Construction of this ring road was divided into three phases. These phases were Bandar Sri Damansara–Kepong–Batu Caves–Gombak, Gombak–Ulu Klang–Ampang and Ampang–Pandan–Cheras–Sri Petaling. It was divided into 12 packages costing RM880 million. This project was built by the JKR and the Bumi Hiway Sdn Bhd as the main contractor.

=== Pioneer routes ===
The construction of the MRR2 included the acquisition and upgrades of several major roads as follows:

| Highway shield | Roads | Sections |
|---|---|---|
| FT 54 | Jalan Sungai Buloh | Sri Damansara–Kepong |
| B21 | Kepong–Selayang Highway | Kepong–Taman Daya |
| B22 | Jalan Batu Caves | Batu Caves–Greenwood |
| FT 2 | Kuala Lumpur–Karak Highway | Greenwood–Gombak North |
|  | Jalan Taman Melati | Taman Melati–Taman Melawati |
| B23 | Jalan Ulu Klang | Taman Melawati–Ampang |
|  | Jalan Pandan Utama | Pandan Jaya–Pandan Indah |
|  | Jalan Cheras Baru | Jalan Kuari–Cheras Roundabout |
|  | Jalan Midah Utama | Cheras Roundabout–Taman Midah |
|  | Jalan Bandar Tasik Selatan | Persiaran Mewah–Bandar Tasik Selatan |

== Developments ==

=== Upgrade to LED streetlights ===
The Kuala Lumpur Middle Ring Road 2 FT28 is one of the three federal highways being included under the pioneer LED street lights installation program on federal highways; the other two highways are the Subang Airport Highway FT15 and the Federal Highway FT2, covering the total distance of 63.1 km.
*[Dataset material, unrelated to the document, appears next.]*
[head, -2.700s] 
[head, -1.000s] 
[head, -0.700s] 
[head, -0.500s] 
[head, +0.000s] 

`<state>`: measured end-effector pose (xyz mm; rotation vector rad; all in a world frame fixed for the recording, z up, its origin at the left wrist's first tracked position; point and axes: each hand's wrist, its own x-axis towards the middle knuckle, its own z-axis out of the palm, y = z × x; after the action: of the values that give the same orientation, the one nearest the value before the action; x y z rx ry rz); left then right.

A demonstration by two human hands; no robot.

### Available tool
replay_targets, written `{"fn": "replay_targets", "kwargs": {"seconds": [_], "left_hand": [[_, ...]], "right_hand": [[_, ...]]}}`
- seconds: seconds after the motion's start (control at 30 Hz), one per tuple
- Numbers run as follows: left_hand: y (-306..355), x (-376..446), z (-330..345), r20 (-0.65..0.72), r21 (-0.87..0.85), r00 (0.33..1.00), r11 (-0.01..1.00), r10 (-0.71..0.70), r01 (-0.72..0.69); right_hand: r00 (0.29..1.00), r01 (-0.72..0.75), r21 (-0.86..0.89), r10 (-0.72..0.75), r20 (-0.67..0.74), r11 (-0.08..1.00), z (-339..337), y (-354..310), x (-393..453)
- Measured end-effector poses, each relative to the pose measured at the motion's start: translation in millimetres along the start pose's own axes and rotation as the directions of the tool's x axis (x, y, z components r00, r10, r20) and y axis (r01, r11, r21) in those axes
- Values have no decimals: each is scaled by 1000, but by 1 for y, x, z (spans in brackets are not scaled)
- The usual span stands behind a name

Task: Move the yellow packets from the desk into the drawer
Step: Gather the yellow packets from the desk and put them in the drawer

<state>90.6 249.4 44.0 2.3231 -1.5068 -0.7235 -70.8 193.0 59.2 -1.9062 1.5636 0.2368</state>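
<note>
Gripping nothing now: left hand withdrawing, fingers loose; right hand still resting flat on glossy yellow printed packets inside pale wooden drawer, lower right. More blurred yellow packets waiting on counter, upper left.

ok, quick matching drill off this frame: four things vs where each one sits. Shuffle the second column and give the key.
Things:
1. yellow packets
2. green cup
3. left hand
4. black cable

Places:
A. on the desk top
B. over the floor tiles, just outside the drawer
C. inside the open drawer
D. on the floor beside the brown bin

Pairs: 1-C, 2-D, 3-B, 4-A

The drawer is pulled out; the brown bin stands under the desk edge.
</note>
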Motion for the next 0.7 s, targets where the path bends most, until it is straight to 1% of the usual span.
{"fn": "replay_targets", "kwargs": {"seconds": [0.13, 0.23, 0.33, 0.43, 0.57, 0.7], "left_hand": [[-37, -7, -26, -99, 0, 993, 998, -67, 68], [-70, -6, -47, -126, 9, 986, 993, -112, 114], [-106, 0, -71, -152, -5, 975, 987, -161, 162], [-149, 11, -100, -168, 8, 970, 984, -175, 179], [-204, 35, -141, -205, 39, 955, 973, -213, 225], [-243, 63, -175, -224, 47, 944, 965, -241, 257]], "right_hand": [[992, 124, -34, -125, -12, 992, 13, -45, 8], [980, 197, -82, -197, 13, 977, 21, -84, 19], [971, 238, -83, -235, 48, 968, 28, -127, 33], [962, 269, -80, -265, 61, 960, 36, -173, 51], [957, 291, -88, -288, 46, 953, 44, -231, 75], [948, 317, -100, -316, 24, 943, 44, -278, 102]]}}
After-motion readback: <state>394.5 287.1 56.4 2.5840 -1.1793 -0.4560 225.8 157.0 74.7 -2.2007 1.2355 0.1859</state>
The pioneer LED street lights installation program was a collaboration between the Ministry of Works and Ministry of Finance, as well as the Public Works Department as the implementing agency and Philips Malaysia as the contractor. The LED street lights replacement works began in June 2011 and was scheduled to be completed in March 2012.

According to the former Works Minister, Datuk Seri Shaziman Abu Mansor, the LED street lights could provide up to 50% savings on the electricity bills of those three federal highways. As of June 2011, the federal government paid RM26 million of the electricity bills for the conventional street lights nationwide every year. However, most streetlights on the road are broken and unlikely to be replaced.

== Features ==
- Half circular ring road
- Six-lane dual carriageway
- Many flyovers along ring roads including Kepong Flyover, Batu Caves Flyover, Melawati Flyover, Ampang Flyover, Pandan Flyover, Cheras Flyover and Bandar Tun Razak Flyover.
- Kilometre and hectometre markers. It can be used for reporting accidents location. Some of them are not replaced when construction happens on the road.
- Landmarks along MRR2 such as Batu Caves temple
- The Kepong Metropolitan Park is located along MRR2 near Kepong.

== Controversial issues ==

=== Squatter area at the MRR2 construction site ===
During the construction of the MRR2. The highway was constructed at the squatter area between Ampang, Pandan Jaya, Pandan Indah and Cheras in the 1990s.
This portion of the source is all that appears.